Task requirements =
Give again the lines of the data from its first line through the line with "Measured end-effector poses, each". Change nothing.

════════

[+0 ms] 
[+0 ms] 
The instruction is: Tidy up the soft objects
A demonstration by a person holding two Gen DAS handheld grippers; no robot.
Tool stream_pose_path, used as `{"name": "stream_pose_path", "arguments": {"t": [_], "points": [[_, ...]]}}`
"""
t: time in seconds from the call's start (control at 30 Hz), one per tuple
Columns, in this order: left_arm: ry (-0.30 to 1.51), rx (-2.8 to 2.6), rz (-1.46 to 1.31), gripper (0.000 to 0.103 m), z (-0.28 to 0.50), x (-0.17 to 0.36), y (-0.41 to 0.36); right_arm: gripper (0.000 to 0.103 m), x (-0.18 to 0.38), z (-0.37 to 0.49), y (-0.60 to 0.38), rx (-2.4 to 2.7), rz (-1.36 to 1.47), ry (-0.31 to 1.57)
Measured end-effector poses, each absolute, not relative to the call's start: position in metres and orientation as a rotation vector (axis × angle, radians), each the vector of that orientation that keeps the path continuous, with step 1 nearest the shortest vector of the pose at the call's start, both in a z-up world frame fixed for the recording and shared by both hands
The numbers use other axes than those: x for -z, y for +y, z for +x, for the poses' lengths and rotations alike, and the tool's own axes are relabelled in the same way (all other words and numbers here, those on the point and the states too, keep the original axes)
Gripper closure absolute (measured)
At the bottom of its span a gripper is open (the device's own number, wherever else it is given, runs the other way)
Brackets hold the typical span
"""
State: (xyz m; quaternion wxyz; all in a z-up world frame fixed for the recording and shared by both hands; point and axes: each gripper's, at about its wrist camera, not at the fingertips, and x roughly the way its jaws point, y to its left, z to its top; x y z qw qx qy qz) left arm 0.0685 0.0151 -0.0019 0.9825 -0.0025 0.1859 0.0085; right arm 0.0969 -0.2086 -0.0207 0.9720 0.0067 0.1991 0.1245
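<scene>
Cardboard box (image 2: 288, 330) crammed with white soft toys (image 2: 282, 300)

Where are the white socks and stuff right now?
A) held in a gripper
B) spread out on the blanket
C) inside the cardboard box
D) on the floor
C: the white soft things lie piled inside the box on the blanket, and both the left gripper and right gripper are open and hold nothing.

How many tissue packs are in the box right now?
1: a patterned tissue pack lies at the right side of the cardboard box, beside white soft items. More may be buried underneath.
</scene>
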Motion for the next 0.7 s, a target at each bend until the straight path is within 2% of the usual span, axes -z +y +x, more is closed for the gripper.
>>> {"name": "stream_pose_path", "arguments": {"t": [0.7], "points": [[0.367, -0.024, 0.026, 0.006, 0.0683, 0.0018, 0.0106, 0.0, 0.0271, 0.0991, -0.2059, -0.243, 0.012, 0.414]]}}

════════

Answer for this exercise =
[+0 ms] 
[+0 ms] 
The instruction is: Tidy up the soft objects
A demonstration by a person holding two Gen DAS handheld grippers; no robot.
Tool stream_pose_path, used as `{"name": "stream_pose_path", "arguments": {"t": [_], "points": [[_, ...]]}}`
"""
t: time in seconds from the call's start (control at 30 Hz), one per tuple
Columns, in this order: left_arm: ry (-0.30 to 1.51), rx (-2.8 to 2.6), rz (-1.46 to 1.31), gripper (0.000 to 0.103 m), z (-0.28 to 0.50), x (-0.17 to 0.36), y (-0.41 to 0.36); right_arm: gripper (0.000 to 0.103 m), x (-0.18 to 0.38), z (-0.37 to 0.49), y (-0.60 to 0.38), rx (-2.4 to 2.7), rz (-1.36 to 1.47), ry (-0.31 to 1.57)
Measured end-effector poses, each absolute, not relative to the call's start: position in metres and orientation as a rotation vector (axis × angle, radians), each the vector of that orientation that keeps the path continuous, with step 1 nearest the shortest vector of the pose at the call's start, both in a z-up world frame fixed for the recording and shared by both hands

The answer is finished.